A chave para se seguir tal percurso está formulada pelo próprio livro: "Na língua portuguesa, onde encontraria a palavra
justa para dar conta de uma experiência assim sem qualquer
passado que a justificasse e, o
pior, sem a garantia de desdobramentos?" Trata-se, pois, de
compor uma narrativa sem
pressuposições de causa e tempo que amenizem o imediatismo das ocasiões contingentes e
aleatórias que dão a ver uma
subjetividade nua e transitória.
O livro é belo e estranho. Belo
pelo estranhamente feio e quase inarticulado que faz saltar à
vista. As personagens são esboços, figuras de totalidades indeterminadas ("moça", "todos",
"um cara sem camisa", "aquela
gente"). Raramente nomes
próprios; exceções, como
"Nick", não são exceções, pois
apenas escavam máscaras por
trás do nome. A narrativa é auto-referencial, com histórias
que são como vozes em surdina, evidenciando a destituição
de origem e de finalidade. O
narrador se restringe a acompanhar a personagem como um
monoglota ouve uma língua estrangeira ou um cego descortina uma paisagem. De volta à literalidade intransponível, a
personagem se torna puro corpo em sucessão de instantes
magnéticos, que dispensa a alma e exibe uma teologia à base
de vibrações e gemidos, mais de
dor que de tesão.
Vários cuidados impedem
que as histórias deixem sua literalidade em favor de figurações simbólicas. Por exemplo, o
uso ostensivo de "como que",
"como se", "feito fosse", que
transforma as referências externas em análogos sem consistência, possibilidades remotas
da descrição. Também o emprego de fórmulas como "sei lá
eu", "sabe-se lá quando", "não
sei que mais", "... e tudo", "e tal"
infesta as histórias de razões
frouxas.
O discurso, desde o início, se
dá como verbo inane, impotente para passar do inexprimível à
consciência. O mesmo se evidencia no uso de termos que
postulam interlocução, não
conteúdos: "agora aqui", "ali ó...
viu", "ali no alto", "cá embaixo",
"agora eu estava ali".
A trava literal do texto encontra sua forma mais impressionante na confusão de registros, que justapõe formas coloquiais ("tipo", "demais da conta", "coice na bunda", "fazer xixi", "no duro!") a frases de teor
abstrato, mal construídas ou
empoladas ("dominava melhor
as ocorrências intramuros do
nosso ninho de infante"; "apalpei a primeira cadeira que se
assemelhava a tal objeto à minha trevosa vista").

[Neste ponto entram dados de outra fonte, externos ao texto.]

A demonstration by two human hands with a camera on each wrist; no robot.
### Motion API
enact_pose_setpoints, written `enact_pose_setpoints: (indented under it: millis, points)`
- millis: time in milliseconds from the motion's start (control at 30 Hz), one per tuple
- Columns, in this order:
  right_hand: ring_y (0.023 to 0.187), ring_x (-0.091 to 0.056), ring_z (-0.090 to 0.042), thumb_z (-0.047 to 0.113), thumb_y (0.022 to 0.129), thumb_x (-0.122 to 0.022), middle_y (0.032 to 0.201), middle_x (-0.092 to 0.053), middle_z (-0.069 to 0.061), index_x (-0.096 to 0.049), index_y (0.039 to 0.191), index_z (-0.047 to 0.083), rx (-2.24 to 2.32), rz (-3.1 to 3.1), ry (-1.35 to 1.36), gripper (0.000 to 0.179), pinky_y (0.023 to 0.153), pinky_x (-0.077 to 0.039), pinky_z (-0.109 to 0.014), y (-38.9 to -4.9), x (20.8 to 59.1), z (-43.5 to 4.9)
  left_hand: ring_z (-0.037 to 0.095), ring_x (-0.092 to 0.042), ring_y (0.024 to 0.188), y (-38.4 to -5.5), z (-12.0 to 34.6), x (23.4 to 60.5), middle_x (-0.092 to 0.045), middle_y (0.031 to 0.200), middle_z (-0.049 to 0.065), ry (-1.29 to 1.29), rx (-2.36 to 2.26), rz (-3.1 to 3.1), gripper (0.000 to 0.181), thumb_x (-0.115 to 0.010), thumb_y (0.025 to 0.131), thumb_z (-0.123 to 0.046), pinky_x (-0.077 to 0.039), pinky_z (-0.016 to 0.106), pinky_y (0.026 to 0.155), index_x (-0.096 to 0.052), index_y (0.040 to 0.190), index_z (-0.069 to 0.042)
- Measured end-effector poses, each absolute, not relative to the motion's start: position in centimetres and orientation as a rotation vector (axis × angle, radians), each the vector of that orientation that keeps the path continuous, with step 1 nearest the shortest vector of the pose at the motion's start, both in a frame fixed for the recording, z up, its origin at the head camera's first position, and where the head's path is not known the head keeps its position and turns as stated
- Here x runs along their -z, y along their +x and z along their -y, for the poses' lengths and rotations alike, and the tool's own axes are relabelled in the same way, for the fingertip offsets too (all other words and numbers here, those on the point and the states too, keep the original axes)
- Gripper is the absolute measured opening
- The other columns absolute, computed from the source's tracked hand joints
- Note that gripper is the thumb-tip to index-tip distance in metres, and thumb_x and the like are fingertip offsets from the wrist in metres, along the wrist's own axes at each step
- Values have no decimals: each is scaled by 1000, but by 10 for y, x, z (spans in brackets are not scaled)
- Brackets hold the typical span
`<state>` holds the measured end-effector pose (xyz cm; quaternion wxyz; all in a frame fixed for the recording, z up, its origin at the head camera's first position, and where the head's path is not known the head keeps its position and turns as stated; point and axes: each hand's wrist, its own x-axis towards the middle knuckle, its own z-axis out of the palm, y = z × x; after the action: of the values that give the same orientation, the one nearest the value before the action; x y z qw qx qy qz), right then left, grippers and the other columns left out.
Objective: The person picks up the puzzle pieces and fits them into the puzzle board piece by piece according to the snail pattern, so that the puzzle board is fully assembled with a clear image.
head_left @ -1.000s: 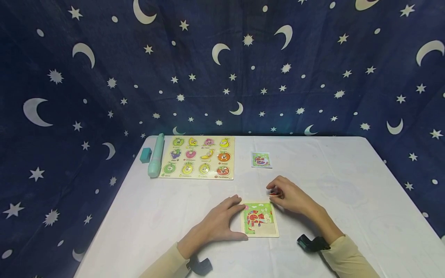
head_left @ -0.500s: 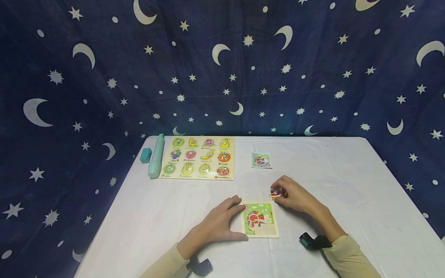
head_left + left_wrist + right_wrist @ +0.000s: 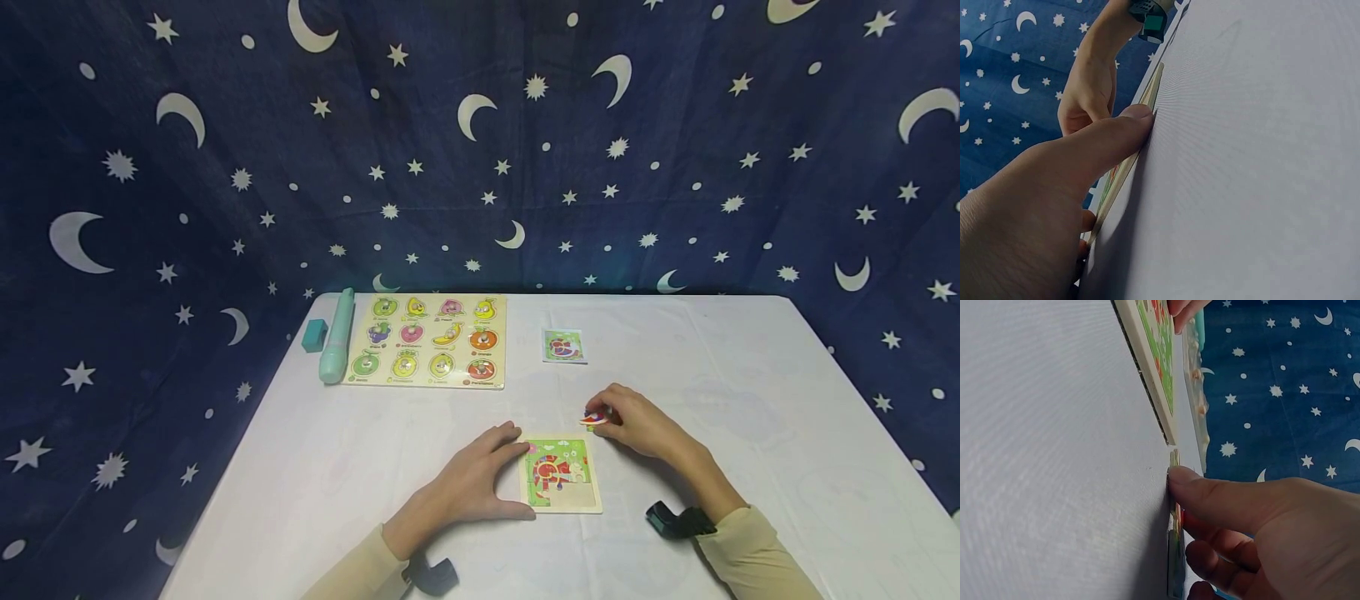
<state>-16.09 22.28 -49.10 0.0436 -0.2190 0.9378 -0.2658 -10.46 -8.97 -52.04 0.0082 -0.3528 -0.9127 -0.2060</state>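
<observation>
A small square jigsaw board (image 3: 573, 498) lies on the white table with a green and red picture partly filling its frame; bare wood shows at its lower right. My left hand (image 3: 480, 477) holds the board by its left side, thumb (image 3: 1138, 112) at the near edge and fingers at the far corner. Just beyond the board's upper right corner, my right hand (image 3: 637, 423) pinches a colourful puzzle piece (image 3: 594, 419) between thumb and fingertips, low over the table. A second thin piece edge (image 3: 1175, 562) shows beside it in the right wrist view, partly behind the fingers.
A small picture card (image 3: 564, 345) lies farther back. At the back left are a fruit picture board (image 3: 427, 342), a mint-green stick-shaped thing (image 3: 339, 337) and a teal block (image 3: 314, 335). A dark star-and-moon cloth (image 3: 480, 167) hangs behind the table.
My right hand has shifted slightly right and the piece has turned in its fingers, showing more of its red and white face. The left hand and the board have stayed put.
</observation>
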Motion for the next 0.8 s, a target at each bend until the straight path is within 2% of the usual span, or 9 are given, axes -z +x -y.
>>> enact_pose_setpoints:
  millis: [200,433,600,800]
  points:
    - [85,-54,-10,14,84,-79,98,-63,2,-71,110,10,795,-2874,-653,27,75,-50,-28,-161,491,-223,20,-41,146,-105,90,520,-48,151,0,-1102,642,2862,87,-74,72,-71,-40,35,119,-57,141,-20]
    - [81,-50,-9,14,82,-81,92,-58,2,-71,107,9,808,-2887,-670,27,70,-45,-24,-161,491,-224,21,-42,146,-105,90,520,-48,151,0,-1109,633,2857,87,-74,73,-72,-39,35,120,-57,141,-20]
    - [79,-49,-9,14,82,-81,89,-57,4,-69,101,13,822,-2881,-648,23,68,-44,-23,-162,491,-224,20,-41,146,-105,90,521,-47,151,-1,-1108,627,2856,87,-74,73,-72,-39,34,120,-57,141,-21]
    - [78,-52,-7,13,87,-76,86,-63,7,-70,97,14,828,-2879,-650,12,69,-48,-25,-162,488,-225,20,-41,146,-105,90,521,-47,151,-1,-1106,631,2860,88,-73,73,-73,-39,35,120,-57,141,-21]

Há ainda o uso de formas infinitivas forçadas ("módulo de
estar", "em volta do nosso entrar"), tudo concorrendo para
uma espécie de documentário
de ação às cegas, no qual se inscrevem os sentidos do corpo,
mas não se escrevem os sentidos da razão: volúpia de sinais,
ultimato atrás das fisionomias,
andanças sem direção pelos cômodos, movimentos ilhados.
Tais os itinerários da "máquina
de ser", de Noll, cujo pulso reduzido ao mínimo se registra
no intervalo entre a vontade do
nada e a hora da morte.
ALCIR PÉCORA é professor de teoria literária da
Universidade Estadual de Campinas e autor de
"Máquina de Gêneros" (Edusp).
A MÁQUINA DE SER
Autor: João Gilberto Noll
Editora: Nova Fronteira
Quanto: R$ 22 (160 págs.)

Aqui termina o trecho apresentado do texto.